The whole reason was, I started using Zfs and read up a bit about how it works. I also have some idea about how ssd's work. I also have some idea how serialization works and writing to disk works (streams etc).. I also have a rough idea how mysql, postgres, sql server save their datafiles to disk and what kind of compromises they make. So one day I was just sitting being frustrated with my data access layers and it dawned on me to try and build my own storage engine for fun, so I started by generating millions of objects that sits in memory, which I then serialized with MessagePack using a Parallel.Foreach (C# feature) to a samsung 970 evo plus to see how fast it would be. It blew my mind and I still don't trust that code enough to use it in production but it does work. Another reason why I tried it out, was because at work we have some postgres tables with 60m+ rows that are getting slow and I'm convinced we have a bad data model + too many indexes and that 60m rows are not too much (since then we've partitioned the hell out of it in multiple ways but that is a nightmare on its own since I still think we sliced the data the wrong way, according to my intuition and where the data has natural boundaries, time will tell who was right).
So I do believe there is a space in the industry where SSD's, paired with certain file systems, using certain file sizes and chunking, will completely leave sql databases in the dust, purely by the mechanism on how each of those things work together. I haven't put my code out in public yet and only told one other dev about it, mostly because it is basically sacrilege to go against the grain in our community and to say "I'm going to write my own database engine" sounds nuts even to me.
I encourage anyone to go write their own little storage engine for fun. It will force you think about IO, Parallelization, Serialization, Streams, and backwards compatibility.

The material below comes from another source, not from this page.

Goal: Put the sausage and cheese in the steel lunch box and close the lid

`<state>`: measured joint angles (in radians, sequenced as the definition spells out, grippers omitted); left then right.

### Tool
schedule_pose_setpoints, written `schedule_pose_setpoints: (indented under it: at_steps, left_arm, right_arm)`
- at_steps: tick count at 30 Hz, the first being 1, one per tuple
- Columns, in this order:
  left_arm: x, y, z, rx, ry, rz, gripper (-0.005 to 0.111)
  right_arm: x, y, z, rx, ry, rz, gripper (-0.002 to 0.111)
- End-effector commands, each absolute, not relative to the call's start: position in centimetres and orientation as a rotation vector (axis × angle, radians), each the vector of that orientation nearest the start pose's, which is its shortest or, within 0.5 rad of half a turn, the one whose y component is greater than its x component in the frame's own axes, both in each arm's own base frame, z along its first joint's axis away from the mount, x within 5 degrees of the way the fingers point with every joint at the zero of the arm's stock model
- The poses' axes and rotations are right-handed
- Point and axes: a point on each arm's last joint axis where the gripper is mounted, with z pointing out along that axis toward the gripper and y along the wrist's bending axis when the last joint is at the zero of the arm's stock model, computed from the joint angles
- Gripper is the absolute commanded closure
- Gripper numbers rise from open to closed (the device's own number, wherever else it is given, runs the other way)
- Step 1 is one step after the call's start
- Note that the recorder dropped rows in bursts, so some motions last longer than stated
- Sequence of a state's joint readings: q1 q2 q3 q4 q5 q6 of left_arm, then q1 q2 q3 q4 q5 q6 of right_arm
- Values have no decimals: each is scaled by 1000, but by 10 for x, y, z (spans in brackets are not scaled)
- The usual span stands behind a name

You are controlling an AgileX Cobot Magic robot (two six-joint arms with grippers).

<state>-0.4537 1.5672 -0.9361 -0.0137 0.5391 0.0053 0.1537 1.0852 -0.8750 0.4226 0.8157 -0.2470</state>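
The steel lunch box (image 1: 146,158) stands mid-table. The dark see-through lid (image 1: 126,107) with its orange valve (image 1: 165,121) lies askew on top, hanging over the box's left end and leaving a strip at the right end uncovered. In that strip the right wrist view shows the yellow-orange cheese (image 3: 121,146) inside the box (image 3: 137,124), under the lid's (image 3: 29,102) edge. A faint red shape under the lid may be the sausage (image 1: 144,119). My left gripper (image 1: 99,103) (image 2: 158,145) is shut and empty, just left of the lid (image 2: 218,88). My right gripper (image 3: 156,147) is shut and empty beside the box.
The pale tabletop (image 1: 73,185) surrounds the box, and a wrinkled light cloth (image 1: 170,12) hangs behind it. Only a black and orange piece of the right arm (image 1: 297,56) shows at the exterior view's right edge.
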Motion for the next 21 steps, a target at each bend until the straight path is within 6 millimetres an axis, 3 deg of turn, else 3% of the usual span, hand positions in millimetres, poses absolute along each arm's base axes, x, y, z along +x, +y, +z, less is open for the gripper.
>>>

It is really fun (and not even that hard) and even if it works I still recommend against using it in production, but it will help take some of the magic away on how databases work and reveal the real challenge. The real difficult part for me comes from building a query language, parser and optimizer (like sql) and to handle concurrent writes properly. It is still difficult for me to comprehend how something like a sql query string gets converted into instructions that pull data out of a single file (say sqlite file), where that file's structure on disk can be messy and unknowable upfront when sqlite gets compiled. You essentially have a dynamic data structure and you are able to slice & order the data however you want, it is not known at compile time with hard-coded rules. So I think in that regard sql adds a ton of value. So sqlite is still my go to for most flat-file scenarios.